How did we get here?


So now I’m trying to work my way back through the history of RFRA, to try to figure out why it had so much support, from the left as well as the right.

The ACLU has a relevant article on its site…but it has no date, which is very unhelpful. But for what it’s worth…

Religious freedom is a fundamental human right that is guaranteed by the First Amendment’s Free Exercise and Establishment clauses.[1] It encompasses not only the right to believe (or not to believe), but also the right to express and to manifest religious beliefs. These rights are fundamental and should not be subject to political process and majority votes. Thus the ACLU, along with almost every religious and civil rights group in America that has taken a position on the subject, rejects the Supreme Court’s notorious decision of Employment Division v. Smith. In Smith, Justice Scalia wrote that the accommodation of religion should be left “to the political process” where government officials and political majorities may abridge the rights of free exercise of religion.[2]

That’s just way too broad – that “but also the right to express and to manifest religious beliefs.” It’s just not true that there’s a sweeping general right to express and to manifest religious beliefs no matter what – it’s a conditional right that can be trumped by more basic rights. Some – indeed many – religious beliefs justify or mandate murder, torture, inequality before the law, subordination of women, genocide, you name it. In the US religious beliefs mandate the forced marriage of underage girls to men decades older; they mandate refusal to get medical treatment for children with treatable diseases; they mandate female subordination; they mandate refusal to vaccinate children.

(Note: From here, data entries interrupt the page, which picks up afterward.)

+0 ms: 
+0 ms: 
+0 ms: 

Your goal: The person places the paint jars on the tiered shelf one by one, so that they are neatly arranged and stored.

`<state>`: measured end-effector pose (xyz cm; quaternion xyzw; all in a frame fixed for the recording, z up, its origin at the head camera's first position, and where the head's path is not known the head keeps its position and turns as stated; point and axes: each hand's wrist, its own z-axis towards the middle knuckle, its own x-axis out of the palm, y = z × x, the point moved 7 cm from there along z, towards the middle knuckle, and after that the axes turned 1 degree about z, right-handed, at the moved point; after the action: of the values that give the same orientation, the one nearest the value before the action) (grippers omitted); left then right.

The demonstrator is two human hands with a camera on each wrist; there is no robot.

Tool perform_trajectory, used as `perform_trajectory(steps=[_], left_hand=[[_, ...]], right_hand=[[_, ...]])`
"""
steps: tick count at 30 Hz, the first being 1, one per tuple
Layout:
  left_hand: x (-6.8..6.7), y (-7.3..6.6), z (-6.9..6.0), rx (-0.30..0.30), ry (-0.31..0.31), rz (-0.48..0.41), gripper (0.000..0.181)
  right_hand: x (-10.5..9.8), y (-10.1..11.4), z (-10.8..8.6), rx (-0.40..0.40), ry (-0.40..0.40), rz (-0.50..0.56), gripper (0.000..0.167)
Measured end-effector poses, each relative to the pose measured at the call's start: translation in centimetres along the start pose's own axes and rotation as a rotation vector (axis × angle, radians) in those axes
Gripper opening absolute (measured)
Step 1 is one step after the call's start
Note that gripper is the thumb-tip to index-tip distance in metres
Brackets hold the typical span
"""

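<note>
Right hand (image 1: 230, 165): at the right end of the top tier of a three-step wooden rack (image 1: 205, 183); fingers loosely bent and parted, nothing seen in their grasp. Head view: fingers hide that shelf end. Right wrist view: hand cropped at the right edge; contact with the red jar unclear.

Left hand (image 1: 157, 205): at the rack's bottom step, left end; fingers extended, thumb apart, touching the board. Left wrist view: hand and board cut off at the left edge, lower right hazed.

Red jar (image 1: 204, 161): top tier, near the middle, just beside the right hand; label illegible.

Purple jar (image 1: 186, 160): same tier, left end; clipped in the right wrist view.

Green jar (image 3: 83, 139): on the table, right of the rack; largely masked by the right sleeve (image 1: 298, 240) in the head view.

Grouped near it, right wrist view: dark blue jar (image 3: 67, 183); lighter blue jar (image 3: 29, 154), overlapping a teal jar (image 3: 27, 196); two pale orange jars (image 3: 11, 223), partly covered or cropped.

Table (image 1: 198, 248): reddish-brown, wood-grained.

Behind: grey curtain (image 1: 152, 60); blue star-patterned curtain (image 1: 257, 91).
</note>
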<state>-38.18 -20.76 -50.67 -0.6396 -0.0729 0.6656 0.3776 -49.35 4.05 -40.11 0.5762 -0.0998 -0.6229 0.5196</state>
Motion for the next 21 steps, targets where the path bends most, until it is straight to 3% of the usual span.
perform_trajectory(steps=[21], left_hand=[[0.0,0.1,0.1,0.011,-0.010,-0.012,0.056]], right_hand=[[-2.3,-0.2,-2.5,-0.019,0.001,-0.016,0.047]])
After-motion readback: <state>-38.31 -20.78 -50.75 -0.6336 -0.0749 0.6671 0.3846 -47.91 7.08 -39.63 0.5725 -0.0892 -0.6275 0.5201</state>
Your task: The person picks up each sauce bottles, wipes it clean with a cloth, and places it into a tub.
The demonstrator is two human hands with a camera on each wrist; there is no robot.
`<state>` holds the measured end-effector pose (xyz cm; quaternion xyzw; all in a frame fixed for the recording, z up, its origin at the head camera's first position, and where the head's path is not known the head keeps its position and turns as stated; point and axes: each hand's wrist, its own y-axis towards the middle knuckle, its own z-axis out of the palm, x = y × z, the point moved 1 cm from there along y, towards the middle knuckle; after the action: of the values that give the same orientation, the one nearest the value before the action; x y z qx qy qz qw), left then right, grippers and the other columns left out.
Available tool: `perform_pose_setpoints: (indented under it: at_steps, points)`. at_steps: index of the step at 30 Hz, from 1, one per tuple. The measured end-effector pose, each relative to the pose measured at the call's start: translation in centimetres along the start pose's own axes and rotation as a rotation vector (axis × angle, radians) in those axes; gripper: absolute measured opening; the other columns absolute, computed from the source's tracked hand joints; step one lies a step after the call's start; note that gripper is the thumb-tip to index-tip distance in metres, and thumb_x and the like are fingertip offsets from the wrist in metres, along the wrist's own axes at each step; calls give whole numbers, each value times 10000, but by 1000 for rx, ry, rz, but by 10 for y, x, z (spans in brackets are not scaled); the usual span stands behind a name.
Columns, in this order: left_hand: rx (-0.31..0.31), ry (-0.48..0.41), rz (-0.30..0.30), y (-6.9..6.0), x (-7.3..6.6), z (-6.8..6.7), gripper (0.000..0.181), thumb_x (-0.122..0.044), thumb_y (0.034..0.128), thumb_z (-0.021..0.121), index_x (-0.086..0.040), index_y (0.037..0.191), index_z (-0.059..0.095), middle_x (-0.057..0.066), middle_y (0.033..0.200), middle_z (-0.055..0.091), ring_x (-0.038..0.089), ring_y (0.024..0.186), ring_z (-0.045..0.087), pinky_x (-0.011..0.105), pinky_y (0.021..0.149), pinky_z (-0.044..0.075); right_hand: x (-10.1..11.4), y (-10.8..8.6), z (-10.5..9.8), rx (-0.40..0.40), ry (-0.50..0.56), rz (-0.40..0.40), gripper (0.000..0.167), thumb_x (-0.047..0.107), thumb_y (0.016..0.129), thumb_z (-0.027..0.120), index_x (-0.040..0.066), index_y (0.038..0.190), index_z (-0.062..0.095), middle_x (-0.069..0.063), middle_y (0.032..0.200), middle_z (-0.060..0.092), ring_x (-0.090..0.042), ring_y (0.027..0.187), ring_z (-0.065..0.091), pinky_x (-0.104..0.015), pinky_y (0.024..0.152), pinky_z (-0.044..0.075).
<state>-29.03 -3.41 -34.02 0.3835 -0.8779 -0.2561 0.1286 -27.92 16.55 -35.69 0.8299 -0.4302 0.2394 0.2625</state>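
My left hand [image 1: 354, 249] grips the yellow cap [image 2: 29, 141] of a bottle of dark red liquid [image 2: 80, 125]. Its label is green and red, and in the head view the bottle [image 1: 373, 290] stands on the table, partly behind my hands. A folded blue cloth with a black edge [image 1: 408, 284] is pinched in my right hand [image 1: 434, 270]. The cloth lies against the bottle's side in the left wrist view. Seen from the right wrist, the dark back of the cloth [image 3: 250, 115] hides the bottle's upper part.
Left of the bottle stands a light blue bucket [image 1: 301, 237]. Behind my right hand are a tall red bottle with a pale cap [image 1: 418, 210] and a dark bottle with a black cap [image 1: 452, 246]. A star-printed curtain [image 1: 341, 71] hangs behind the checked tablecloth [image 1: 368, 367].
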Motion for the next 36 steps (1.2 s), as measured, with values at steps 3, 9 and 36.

So, weird city, on this one I agree with Scalia and disagree with the ACLU – but a lot of people are in that position, especially now in the wake of Hobby Lobby. Scalia himself has notoriously shifted.

The note under [2]:

[2] Employment Division v. Smith, 494 U.S. 872, 890 (1990). The majority opinion was written by Justice Scalia and joined by Chief Justice Rehnquist and by justices White, Stevens, and Kennedy. The Court held that a neutral law of general applicability may constitutionally result in incidental restrictions on free exercise where there was no contention that the government intended to target religious activity with the law. (The ACLU filed an amicus brief before the Court arguing that the free-exercise right should prevail.) The national opposition to the Smith case and its reasoning was overwhelming. The ACLU joined with a broad coalition of religious and civil liberties groups, including People for the American Way, the National Association of Evangelicals, the Southern Baptists’ Ethics Religious Liberty Commission, and by many other groups to urge Congress to reinstitute the rule that religious freedom could be constrained solely if the government had a “compelling interest” in doing so. The Congress agreed overwhelmingly with the ACLU’s position (that was rejected by Justices Scalia, Rehnquist, White, Stevens and Kennedy), and adopted the Religious Freedom Restoration Act of 1993 unanimously in the House and by a vote of 97-3 in the Senate.

Bad move.

 

 

Comments

  1. jedibear says

    It is worth noting here that, as Ginsburg argued in her dissent, the RFRA is being (deliberately) misinterpreted in the Hobby Lobby ruling.

  2. Konradius says

    That article is from november 4th 2006.
    I found that by googling the url and filtering from the year 1900 and later. This makes google list the date it was indexed.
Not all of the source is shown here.